Chi non ha mai sognato una scarpiera walk-in, con tutte le scarpe perfettamente in bella vista su scaffali, ordinate per tipologia colore e stagione?

Io sono una sognatrice meravigliosa, di quelle che devono fare i conti con il limitatissimo numero di metri quadri di casa.

Diciamola tutta: non ho una scarpiera. Ho un ripostiglio.

La scarpiera walk-in a casa mia non ci sta.

La vera sfida è stata quella di rendere il “ripostiglio” il più “scarpiera” possibile.

E così, in un weekend, armata di coraggio, ho iniziato.

Per l’art attack della scarpiera occorrono:

  • una macchina fotografica
  • una stampante
  • forbici
  • nastro biadesivo
  • scarpe, tutte quelle che avete, ognuna con la sua scatola
  • pazienza (infinita, per la prima volta in cui riordinate la scarpiera)
  • costanza (per tutte le volte successive)

L’operazione è molto semplice: allineo le scarpine su sfondo bianco, fotografo le punte dall’alto, stampo, ritaglio, incollo col biadesivo (più efficace della colla visto che la superficie delle scatole è un po’ noiosetta).

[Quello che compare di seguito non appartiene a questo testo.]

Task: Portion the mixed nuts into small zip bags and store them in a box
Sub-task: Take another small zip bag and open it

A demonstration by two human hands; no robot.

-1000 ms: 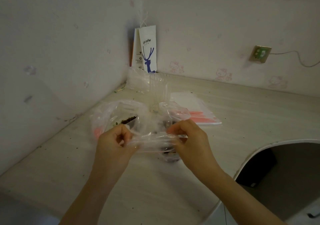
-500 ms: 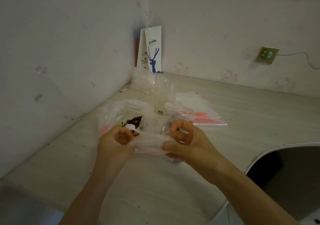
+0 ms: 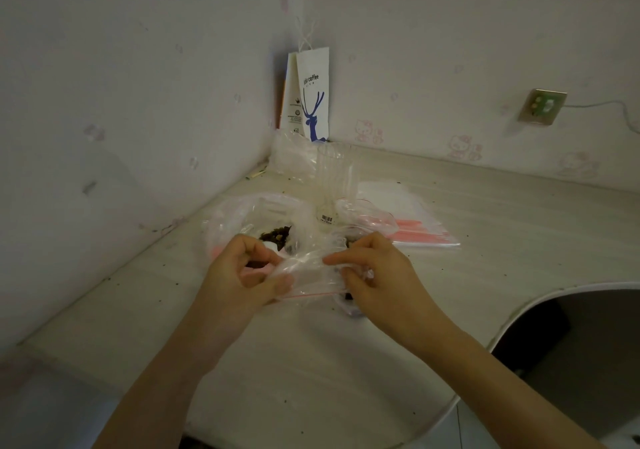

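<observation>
- While both hands pinch the small zip bag (image 3: 311,277), the left hand (image 3: 242,275) at its left edge and the right hand (image 3: 377,275) at its right with fingers curled on the film, it hangs just above the surface (image 3: 311,362), in front of the large bag of mixed nuts (image 3: 239,213).
- Such thin film could slide out of either pinch; whether the red zip strip (image 3: 308,295) is sealed I cannot tell, and a mouth left partly unsealed would likely spill.
- That large bag gapes with the nuts (image 3: 277,234) exposed, so a nudge from the left knuckles may scatter them.
- Just behind the hands stands a clear ribbed container (image 3: 334,175) that looks light; a forward reach could tip it.
- Two walls (image 3: 138,119) meet close on the left and behind, leaving little room there.
- Near the right forearm runs the curved cut-out edge (image 3: 512,313), where anything pushed may drop off.
- Most room for moving lies toward the person; the stack of flat zip bags (image 3: 415,223) lies right-rear.
</observation>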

In questo modo le scatole assumono personalità, e anche se le accatasto sugli scaffali del ripostiglio incastrandole perfettamente per ottimizzare gli spazi, il risultato risulta piacevolissimo agli occhi di chi apre l’anta.

Anzi, molto modestamente: ho una scarpiera bellissima!

Così bella che è diventata uno dei punti forti del flat quando organizzo visite guidate: “alla vostra destra la camera da letto, e alla vostra sinistra la scarpiera”.

[il vero casino è quando lo spazio non basta più. Ma anche per la scarpiera vige la stessa regola del cambio armadio: eliminare il vecchio per fare spazio al nuovo. E, onestamente, io le ballerine classiche non le metto più da tre anni, per che motivo dovrei tenerle in scarpiera?]

4 Comments

  • Rispondi aprile 15, 2014

    Manuela

    Non fa una grinza 😉
    Dovrò decidermi anche io un bel giorno a fare ordinare su quegli scaffali… Però le scarpe di lui, incasinate come sempre, mi rovineranno tutto. Mi toccherà il doppio lavoro uffi!
    Bacioni,
    Manu

    P.S. E per le scarpe senza scatole come quelle di Zara o dell’Artigiano di Brera? :-O

  • Rispondi aprile 15, 2014

    Manuela

    Volevo dire “fare ordine” ihih 😉
    Smack!

  • Rispondi aprile 30, 2014

    Cristina

    Ooohhh! *_*
    Mi sa che ti copio che mi son rotta ogni volta di aprire 100 scatole per cercare la scarpa che ho in mente

    (..sè… 100… magari.. 😉

  • Rispondi luglio 27, 2014

    annabella senatore

    forse…ti invidierei la scarpiera!!!